3.4 Spatial distribution of ECM

To visualize cartilaginous-like matrix production and distribution throughout the constructs, immunohistochemical analyses for aggrecan (Fig. 4) and collagen type II (Fig. 5) were conducted after 7, 14, 21 and 28 days. Aggrecan deposition was located peri-cellularly at day 7 (Fig. 4A). At 14 days (Fig. 4B), aggrecan deposition appeared to increase, but remained located peri-cellularly with some evidence of territorial matrix formation. At day 21 (Fig. 4C) and more so at day 28 (Fig. 4D), the spatial distribution of aggrecan appeared to be greater with the formation of an inter-territorial matrix. The negative control (Fig. 4E) showed no non-specific binding of the secondary antibody. Young bovine knee cartilage was used as positive control (Fig. 4F).

Figure 4.

Figure 4

Immunohistochemical detection for aggrecan (red) within the photo-clickable and degradable PEG hydrogels with encapsulated chondrocytes after day 7 (A), day 14 (B), day 21 (C) and day 28 (D) of culture. The negative control (E) showed no non-specific staining of the secondary antibody. Bovine articular cartilage was used as positive control (F). Cell nuclei were counterstained with DAPI (blue). All images were taken at 400× magnification; scale bars indicate 50 μm.

Figure 5.

Figure 5

Immunohistochemical detection for collagen type II (green) within the photo-clickable and degradable PEG hydrogels with encapsulated chondrocytes after day 7 (A), day 14 (B), day 21 (C) and day 28 (D) of culture. The negative control (E) showed no non-specific staining of the secondary antibody. Bovine articular cartilage was used as positive control (F). Cell nuclei were counterstained with DAPI (blue). All images were taken at 400× magnification; scale bars indicate 50 μm.

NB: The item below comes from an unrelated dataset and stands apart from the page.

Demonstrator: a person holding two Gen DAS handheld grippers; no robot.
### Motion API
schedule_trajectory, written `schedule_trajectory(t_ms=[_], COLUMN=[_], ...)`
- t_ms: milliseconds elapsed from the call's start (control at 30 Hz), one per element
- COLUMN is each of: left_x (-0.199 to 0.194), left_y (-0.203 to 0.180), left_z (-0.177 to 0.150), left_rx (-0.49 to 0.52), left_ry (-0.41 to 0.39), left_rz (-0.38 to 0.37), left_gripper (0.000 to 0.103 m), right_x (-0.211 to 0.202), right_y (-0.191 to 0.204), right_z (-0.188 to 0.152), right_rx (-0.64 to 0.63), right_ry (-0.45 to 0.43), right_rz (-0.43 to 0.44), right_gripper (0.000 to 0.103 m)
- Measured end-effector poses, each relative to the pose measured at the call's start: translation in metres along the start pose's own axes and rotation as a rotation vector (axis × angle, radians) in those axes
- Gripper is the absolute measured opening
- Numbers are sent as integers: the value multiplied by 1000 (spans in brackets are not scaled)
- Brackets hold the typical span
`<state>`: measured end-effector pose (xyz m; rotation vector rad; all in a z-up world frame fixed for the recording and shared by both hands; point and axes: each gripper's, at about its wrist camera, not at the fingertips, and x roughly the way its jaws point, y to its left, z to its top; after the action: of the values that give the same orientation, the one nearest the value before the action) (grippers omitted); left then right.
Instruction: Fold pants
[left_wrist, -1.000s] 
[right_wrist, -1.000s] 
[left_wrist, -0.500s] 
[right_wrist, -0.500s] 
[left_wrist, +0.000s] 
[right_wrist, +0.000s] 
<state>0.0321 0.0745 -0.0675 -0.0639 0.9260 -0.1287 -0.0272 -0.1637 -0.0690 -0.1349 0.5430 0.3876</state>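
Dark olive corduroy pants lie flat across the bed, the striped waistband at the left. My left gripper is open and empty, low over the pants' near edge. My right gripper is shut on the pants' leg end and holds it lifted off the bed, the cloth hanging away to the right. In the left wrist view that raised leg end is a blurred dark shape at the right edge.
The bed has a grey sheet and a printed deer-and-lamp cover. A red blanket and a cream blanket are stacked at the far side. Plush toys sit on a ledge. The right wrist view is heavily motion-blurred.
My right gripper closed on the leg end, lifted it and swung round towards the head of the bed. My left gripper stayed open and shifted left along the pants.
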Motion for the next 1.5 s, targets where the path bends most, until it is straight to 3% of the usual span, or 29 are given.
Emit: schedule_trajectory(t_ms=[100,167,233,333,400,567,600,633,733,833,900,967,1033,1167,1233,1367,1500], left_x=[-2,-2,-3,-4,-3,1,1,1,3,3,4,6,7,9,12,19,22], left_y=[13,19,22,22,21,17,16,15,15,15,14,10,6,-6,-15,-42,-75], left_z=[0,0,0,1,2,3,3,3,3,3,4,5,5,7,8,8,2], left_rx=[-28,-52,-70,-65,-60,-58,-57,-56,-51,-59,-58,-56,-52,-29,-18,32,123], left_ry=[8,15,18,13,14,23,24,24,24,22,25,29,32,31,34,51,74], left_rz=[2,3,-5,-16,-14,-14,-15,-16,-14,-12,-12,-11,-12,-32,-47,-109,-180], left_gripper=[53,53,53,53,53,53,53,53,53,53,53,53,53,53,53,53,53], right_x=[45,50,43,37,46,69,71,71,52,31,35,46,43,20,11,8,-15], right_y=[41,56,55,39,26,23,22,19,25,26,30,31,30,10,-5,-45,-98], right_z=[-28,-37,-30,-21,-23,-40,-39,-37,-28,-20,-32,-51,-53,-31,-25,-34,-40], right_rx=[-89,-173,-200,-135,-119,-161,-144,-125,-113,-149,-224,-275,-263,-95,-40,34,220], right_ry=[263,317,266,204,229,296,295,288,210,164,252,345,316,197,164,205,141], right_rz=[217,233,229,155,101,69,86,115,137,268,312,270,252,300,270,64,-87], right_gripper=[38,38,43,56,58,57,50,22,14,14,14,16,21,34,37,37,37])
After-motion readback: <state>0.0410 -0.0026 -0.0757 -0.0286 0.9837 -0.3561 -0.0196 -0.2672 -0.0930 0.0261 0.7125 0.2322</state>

Similar results were observed for collagen type II. At day 7 (Fig. 5A), collagen type II deposition was mainly located peri-cellularly. At day 14 (Fig. 5B), collagen type II deposition increased but remained located peri-cellularly with some evidence of territorial matrix formation. By day 21 (Fig. 5C), the spatial distribution of collagen type II appeared to be greater with the formation of inter-territorial matrix. By day 28 (Fig. 5D), there was abundant collagen type II that appeared to be aligning radially from the cells. The negative control (Fig. 5E) showed no non-specific binding of the secondary antibody. Young bovine articular cartilage was used as positive control (Fig. 5F).

3.5 Nondestructive assessment

The constructs were analyzed by simultaneous assessment of mechanical testing and ultrasound measurements (Fig. 6A). The mechanical properties were assessed by the secant modulus under compression at 10 % strain (Fig. 6B). The secant modulus increased (p = 0.00018) with culture time with a 8-fold increase (p = 0.0002) from days 7 to 28. There was no significant increase (p = 0.95) in modulus from days 7 to 14. The largest increase (p = 0.0005) occurred between days 14 and 28. Cellular constructs were also compared to acellular constructs made from the PEG-CAP-NOR-II batch. The modulus of the cellular constructs was slightly lower (p = 0.23 and 0.15, respectively) at days 7 and 14, but by day 21 was higher (p = 0.085) when compared to the acellular constructs. For the PEG-CAP-NOR-II batch used in these cellular and acellular experiments, the acellular hydrogels had not yet reached reverse gelation by day 28, but were too difficult to handle to obtain any reliable measurements.

Figure 6.

Figure 6

Nondestructive measurements of photo-clickable and degradable PEG hydrogels with encapsulated chondrocytes using a novel instrument [22] whereby each construct within a sample well shown in (A) can be measured by compression tests and ultrasound signals. (B) The secant modulus at 10% strain was measured as a function of time for acellular (white) and cellular (black) constructs. (C–E) Reflection amplitude of the ultrasound signal was measured after the signal passes through the sample and is reflected back through the sample to the detector. Reflection amplitude measurements were recorded at different locations within each hydrogel specimen and for two to four hydrogel specimen per condition and the data collected are shown as a dot plot in (C), where each symbol represents a unique measurement. The averaged data are shown in (D) and (E) for acellular and cellular constructs, respectively. In B, D, and E, data are presented as mean with standard deviation across the data set for each day as error bars, n=2 for acellular gels and n=3–4 for cellular gels. p-values above each column in panel B, D and E indicate significance compared to day 7. p-values are reported for one-way ANOVA (α=0.05) in the upper corner of panels B, D, and E with time as the factor. p-values are also reported and bars indicate the comparison.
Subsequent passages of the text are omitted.